[Exercise]: Among the records below, find the lines that contain "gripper" and copy each of them.

===== Records for the task

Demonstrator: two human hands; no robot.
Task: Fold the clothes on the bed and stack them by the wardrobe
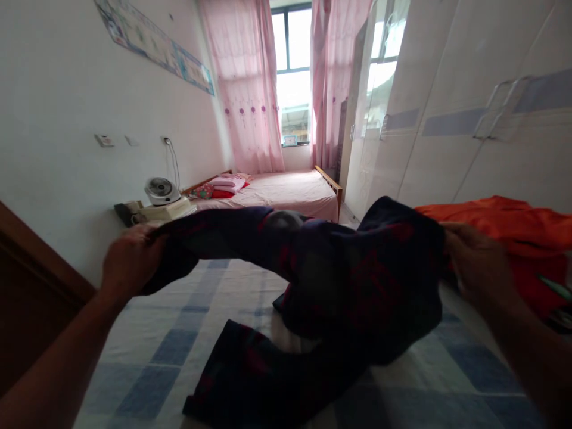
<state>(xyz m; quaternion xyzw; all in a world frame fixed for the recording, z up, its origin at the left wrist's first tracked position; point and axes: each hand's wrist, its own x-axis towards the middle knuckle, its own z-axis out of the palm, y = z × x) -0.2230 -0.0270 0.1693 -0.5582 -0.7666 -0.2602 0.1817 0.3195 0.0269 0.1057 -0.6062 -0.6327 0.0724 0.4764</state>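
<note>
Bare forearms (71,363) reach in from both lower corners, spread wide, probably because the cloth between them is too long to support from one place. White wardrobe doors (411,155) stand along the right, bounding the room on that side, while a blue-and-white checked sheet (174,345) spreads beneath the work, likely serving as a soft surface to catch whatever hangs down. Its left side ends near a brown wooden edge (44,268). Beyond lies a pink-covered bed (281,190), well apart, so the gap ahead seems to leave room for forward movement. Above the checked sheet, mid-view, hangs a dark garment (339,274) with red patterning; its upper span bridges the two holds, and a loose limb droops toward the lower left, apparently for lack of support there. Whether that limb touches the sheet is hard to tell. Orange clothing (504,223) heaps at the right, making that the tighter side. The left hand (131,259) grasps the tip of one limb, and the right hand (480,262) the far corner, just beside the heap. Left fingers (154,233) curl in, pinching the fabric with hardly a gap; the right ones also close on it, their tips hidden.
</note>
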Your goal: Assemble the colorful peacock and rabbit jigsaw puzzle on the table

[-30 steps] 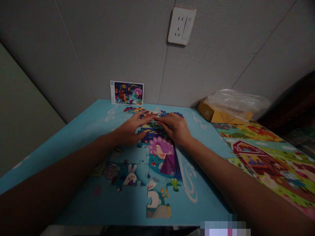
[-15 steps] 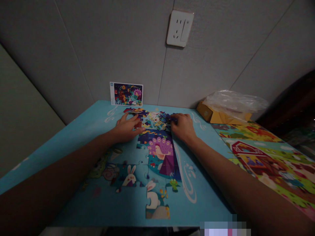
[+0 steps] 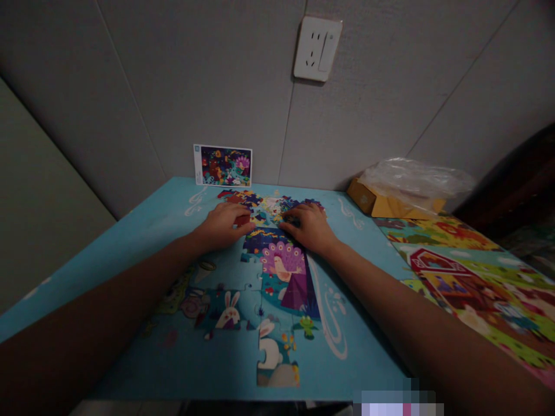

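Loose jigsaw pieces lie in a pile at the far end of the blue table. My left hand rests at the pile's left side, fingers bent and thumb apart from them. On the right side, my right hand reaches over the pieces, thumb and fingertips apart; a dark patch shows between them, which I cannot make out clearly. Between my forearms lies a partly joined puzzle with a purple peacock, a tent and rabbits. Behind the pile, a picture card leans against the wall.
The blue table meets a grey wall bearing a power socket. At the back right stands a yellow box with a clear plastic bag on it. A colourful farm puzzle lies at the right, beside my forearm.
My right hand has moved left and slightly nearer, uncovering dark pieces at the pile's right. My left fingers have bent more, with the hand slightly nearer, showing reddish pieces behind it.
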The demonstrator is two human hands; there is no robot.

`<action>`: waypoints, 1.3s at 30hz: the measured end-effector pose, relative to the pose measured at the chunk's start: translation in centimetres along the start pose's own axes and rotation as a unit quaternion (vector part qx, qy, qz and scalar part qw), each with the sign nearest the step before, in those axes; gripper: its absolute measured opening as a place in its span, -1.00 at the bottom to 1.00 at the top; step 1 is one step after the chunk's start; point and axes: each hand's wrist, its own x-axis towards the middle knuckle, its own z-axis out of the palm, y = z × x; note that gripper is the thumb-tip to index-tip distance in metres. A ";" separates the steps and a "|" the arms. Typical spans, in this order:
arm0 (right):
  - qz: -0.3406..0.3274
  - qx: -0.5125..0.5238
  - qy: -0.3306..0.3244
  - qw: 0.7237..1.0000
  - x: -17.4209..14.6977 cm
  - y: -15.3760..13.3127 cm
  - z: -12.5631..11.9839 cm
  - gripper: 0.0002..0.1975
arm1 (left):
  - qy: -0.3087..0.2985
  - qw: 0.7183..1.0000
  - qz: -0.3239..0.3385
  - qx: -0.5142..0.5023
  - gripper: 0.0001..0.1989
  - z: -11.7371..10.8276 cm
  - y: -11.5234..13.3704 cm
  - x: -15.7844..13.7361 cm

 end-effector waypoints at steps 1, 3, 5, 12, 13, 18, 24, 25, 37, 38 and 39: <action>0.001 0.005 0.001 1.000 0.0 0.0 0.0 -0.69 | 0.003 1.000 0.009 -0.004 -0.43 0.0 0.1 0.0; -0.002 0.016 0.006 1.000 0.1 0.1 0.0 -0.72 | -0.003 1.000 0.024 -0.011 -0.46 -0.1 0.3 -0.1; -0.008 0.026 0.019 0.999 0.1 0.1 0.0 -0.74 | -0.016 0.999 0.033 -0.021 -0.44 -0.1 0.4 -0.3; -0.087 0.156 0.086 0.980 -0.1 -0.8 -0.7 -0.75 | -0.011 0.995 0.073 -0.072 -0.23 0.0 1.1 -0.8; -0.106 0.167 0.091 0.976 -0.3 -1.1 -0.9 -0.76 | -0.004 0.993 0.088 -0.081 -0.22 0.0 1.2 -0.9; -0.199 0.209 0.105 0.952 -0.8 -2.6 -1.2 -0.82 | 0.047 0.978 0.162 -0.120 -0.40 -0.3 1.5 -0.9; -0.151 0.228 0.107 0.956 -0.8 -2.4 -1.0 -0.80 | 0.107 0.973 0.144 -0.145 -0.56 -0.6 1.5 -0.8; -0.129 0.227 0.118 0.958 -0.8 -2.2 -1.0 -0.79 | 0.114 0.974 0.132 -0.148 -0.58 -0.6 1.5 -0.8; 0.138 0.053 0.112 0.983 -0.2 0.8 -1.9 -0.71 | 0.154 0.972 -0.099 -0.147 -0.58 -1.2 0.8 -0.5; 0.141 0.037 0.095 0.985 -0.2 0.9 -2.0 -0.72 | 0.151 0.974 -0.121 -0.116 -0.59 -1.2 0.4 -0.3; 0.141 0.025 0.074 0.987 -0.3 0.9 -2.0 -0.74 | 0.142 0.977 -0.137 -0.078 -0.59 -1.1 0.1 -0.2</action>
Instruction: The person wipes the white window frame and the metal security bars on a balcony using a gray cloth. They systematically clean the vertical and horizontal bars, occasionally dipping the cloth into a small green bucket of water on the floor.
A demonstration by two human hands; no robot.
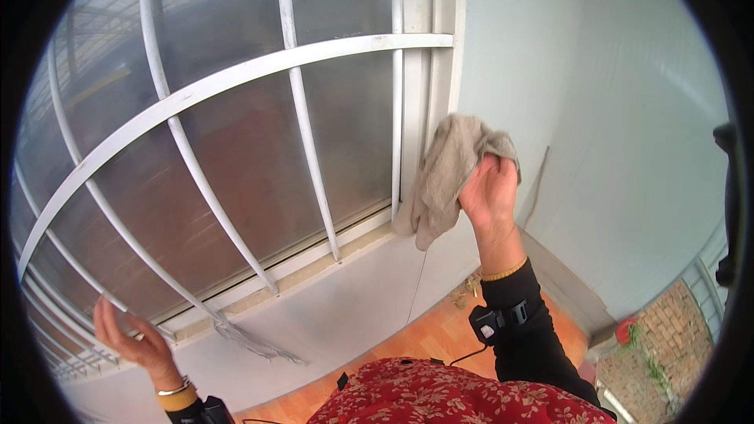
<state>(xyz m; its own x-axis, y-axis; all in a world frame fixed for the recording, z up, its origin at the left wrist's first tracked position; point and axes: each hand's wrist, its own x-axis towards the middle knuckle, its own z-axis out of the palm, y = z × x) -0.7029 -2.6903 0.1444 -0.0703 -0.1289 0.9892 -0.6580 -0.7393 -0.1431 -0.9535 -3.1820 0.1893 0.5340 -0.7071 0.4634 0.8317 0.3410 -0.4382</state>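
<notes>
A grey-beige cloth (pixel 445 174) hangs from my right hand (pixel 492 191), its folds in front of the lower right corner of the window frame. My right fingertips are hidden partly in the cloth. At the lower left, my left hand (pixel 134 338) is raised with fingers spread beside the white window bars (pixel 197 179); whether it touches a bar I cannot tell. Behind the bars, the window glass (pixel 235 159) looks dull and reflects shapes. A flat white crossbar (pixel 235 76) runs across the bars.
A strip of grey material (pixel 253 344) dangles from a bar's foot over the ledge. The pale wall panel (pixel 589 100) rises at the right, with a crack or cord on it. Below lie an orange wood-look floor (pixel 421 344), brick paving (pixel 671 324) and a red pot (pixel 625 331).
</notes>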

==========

[Result for this exercise]:
`<action>`: waypoints, 1.3s at 30hz: the measured end-effector pose, relative to the pose measured at the chunk's start: translation in centimetres along the start pose's own axes and rotation as a unit quaternion (vector part qx, qy, qz and scalar part qw), each with the sign nearest the step before, in those axes; gripper: its absolute measured opening as a place in its span, -1.00 at the bottom to 1.00 at the top; step 1 is one step after the chunk's start; point and axes: each hand's wrist, its own x-axis towards the middle knuckle, its own z-axis out of the palm, y = z × x; note that gripper is the thumb-tip to index-tip distance in metres. A ";" separates the steps and a "|" the arms. Typical spans, in this order:
  - gripper: 0.0002..0.1975
  - gripper: 0.0001..0.1989

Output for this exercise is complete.